- [Exercise prompt]: Starting from the first line, set down the entire listing exactly.
### Provided data
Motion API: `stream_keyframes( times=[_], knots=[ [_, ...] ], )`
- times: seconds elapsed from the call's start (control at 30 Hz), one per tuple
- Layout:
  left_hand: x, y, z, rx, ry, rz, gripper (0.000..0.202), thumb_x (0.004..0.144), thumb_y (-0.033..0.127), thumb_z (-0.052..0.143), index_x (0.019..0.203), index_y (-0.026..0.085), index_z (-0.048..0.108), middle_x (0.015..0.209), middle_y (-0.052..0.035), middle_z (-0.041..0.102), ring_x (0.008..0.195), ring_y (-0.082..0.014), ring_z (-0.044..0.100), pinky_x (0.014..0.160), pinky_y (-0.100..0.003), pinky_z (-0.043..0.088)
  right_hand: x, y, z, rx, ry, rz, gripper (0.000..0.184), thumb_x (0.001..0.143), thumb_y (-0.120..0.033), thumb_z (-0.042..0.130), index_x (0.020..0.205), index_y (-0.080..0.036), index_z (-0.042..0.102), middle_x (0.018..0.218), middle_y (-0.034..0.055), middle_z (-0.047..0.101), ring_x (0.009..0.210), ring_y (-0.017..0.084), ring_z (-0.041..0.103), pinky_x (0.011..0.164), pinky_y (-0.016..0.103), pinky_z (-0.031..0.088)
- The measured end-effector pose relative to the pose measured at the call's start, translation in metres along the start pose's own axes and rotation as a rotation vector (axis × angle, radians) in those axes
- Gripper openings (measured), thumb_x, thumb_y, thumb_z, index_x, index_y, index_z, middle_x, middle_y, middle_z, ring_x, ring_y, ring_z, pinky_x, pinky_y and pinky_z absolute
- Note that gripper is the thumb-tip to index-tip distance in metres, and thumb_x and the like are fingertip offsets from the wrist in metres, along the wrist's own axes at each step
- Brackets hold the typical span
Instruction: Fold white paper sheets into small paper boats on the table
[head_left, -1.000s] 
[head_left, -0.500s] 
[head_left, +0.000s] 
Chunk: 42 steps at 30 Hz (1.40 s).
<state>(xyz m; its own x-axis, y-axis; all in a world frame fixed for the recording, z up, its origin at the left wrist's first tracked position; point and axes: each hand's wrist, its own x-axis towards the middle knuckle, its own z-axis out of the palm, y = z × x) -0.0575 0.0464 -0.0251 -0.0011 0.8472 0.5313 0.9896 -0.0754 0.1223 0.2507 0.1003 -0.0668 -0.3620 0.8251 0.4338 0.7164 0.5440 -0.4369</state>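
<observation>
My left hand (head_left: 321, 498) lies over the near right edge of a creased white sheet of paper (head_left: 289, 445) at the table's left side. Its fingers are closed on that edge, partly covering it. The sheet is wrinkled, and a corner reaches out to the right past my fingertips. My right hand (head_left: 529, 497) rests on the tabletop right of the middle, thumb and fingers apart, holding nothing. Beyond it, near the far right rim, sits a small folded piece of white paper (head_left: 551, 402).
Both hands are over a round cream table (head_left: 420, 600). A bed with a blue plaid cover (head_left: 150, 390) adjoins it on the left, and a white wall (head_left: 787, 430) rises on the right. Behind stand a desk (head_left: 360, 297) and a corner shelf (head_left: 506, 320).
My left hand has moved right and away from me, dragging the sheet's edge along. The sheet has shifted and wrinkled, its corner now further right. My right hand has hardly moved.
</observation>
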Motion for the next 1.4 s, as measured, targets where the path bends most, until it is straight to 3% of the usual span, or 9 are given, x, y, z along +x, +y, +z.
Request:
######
- [Solution to this exercise]:
Motion API: `stream_keyframes( times=[_], knots=[ [_, ...] ], )`
- times: seconds elapsed from the call's start (control at 30 Hz), one per tuple
- Layout:
  left_hand: x, y, z, rx, ry, rz, gripper (0.000..0.202), thumb_x (0.004..0.144), thumb_y (-0.033..0.127), thumb_z (-0.052..0.143), index_x (0.019..0.203), index_y (-0.026..0.085), index_z (-0.048..0.108), middle_x (0.015..0.209), middle_y (-0.052..0.035), middle_z (-0.041..0.102), ring_x (0.008..0.195), ring_y (-0.082..0.014), ring_z (-0.044..0.100), pinky_x (0.014..0.160), pinky_y (-0.100..0.003), pinky_z (-0.043..0.088)
  right_hand: x, y, z, rx, ry, rz, gripper (0.000..0.184), thumb_x (0.001..0.143), thumb_y (-0.120..0.033), thumb_z (-0.042..0.130), index_x (0.020..0.205), index_y (-0.080..0.036), index_z (-0.042..0.102), middle_x (0.018..0.218), middle_y (-0.034..0.055), middle_z (-0.047..0.101), ring_x (0.009..0.210), ring_y (-0.017..0.084), ring_z (-0.041..0.103), pinky_x (0.011..0.164), pinky_y (-0.016..0.103), pinky_z (-0.031..0.088)
- The measured end-effector pose relative to the pose measured at the call's start, translation in metres along the start pose's own axes and rotation as a rotation vector (axis × angle, radians) in those axes
- Gripper openings (measured), thumb_x, thumb_y, thumb_z, index_x, index_y, index_z, middle_x, middle_y, middle_z, ring_x, ring_y, ring_z, pinky_x, pinky_y and pinky_z absolute
- Note that gripper is the thumb-tip to index-tip distance in metres, and thumb_x and the like are fingertip offsets from the wrist in metres, along the wrist's own axes at each step
- Brackets hold the typical span
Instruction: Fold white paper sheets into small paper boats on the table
[head_left, -1.000s] 
[head_left, -0.500s] 
[head_left, +0.000s] 
Chunk: 42 steps at 30 Hz (1.40 s).
<state>(xyz m; its own x-axis, y-axis; all in a world frame fixed for the recording, z up, its origin at the left wrist's first tracked position; point and axes: each hand's wrist, its own x-axis towards the middle knuckle, its own z-axis out of the palm, y = z × x) -0.0575 0.0464 -0.0251 -0.0011 0.8472 0.5313 0.9896 -0.0754 0.1223 0.2507 0.1003 -0.0668 -0.3620 0.8251 0.4338 0.7164 0.5440 -0.4369</state>
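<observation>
My left hand (head_left: 321, 498) lies over the near right edge of a creased white sheet of paper (head_left: 289, 445) at the table's left side. Its fingers are closed on that edge, partly covering it. The sheet is wrinkled, and a corner reaches out to the right past my fingertips. My right hand (head_left: 529, 497) rests on the tabletop right of the middle, thumb and fingers apart, holding nothing. Beyond it, near the far right rim, sits a small folded piece of white paper (head_left: 551, 402).
Both hands are over a round cream table (head_left: 420, 600). A bed with a blue plaid cover (head_left: 150, 390) adjoins it on the left, and a white wall (head_left: 787, 430) rises on the right. Behind stand a desk (head_left: 360, 297) and a corner shelf (head_left: 506, 320).
My left hand has moved right and away from me, dragging the sheet's edge along. The sheet has shifted and wrinkled, its corner now further right. My right hand has hardly moved.
</observation>
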Motion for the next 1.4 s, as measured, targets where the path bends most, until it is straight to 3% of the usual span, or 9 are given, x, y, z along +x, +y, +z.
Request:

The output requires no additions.